Finding the experience with DBT scheme in LPG “very encouraging” with a reported savings to the tune of 12,700 crores to the public exchequer this year, Finance Minister Arun Jaitley on 5 July 2015, said, “If we can realize the government’s JAM—Jan Dhan, Aadhaar, Mobile—vision we can ensure that money goes directly and more quickly into the pockets of the poor and from the savings we achieve, we can put even more money for the poor. …If we can be careful in our design and implementation, we can extend DBT to other commodities, so that the poor get more money to spend for their upliftment.” [13]
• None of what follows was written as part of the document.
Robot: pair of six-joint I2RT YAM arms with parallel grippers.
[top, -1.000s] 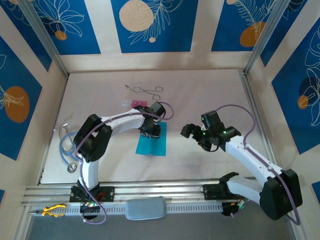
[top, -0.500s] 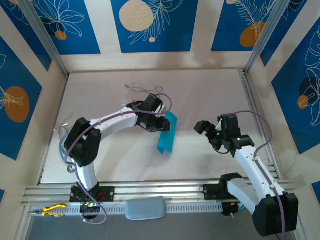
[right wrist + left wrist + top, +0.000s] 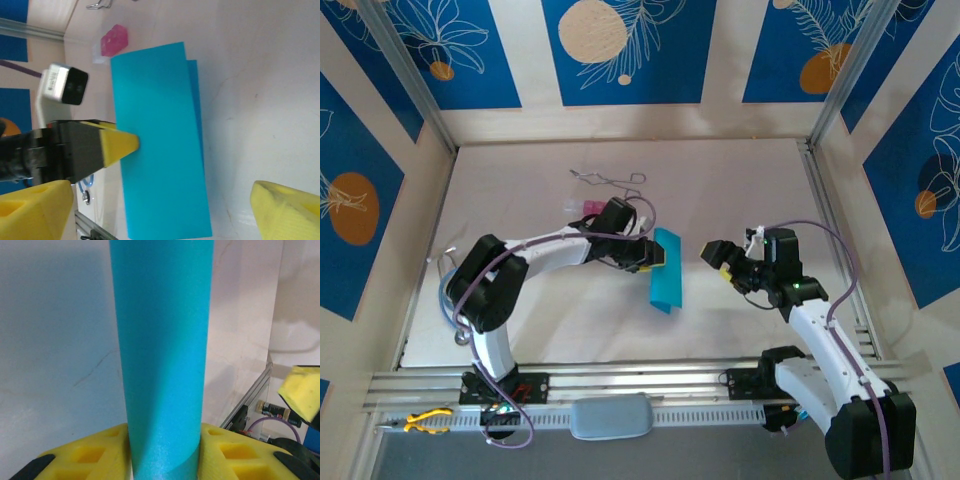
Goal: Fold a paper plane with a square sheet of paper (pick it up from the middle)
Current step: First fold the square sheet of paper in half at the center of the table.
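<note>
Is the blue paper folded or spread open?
Folded. In the right wrist view the blue paper shows two layers, the back edge peeking out beside the front one.

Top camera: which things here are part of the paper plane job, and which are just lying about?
In the job:
square sheet of paper, folded over, pinched in the left gripper
right gripper, open, facing the paper

Lying about:
metal forceps
pink block
stethoscope
yellow-handled pliers on the front rail
</note>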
As on 8 July 2015, over 87.9 crore (879 million) Aadhaar numbers have been issued in the project.

Overview[edit]

The Unique Identification Authority of India (UIDAI) was set up by the Government of India on 28 January 2009 as an attached office of the erstwhile Planning Commission of India vide its a gazette notification.[14] The UIDAI is mandated to assign a 12-digit unique identification (UID) number (termed as Aadhaar) to all the residents of India. As per the notification, the UIDAI has been given the responsibility to lay down plan and policies to implement UID scheme, to own and operate the UID database and be responsible for its updation and maintenance on an ongoing basis. The implementation of UID scheme entails generation and assignment of UID to residents; defining mechanisms and processes for interlinking UID with partner databases; operation and management of all stages of UID life cycle; framing policies and procedures for updation mechanism and defining usage and applicability of UID for delivery of various services among others.[14] The number is linked to the resident's basic demographic and biometric information such as photograph, ten fingerprints and two iris scans, which are stored in a centralised database.[4]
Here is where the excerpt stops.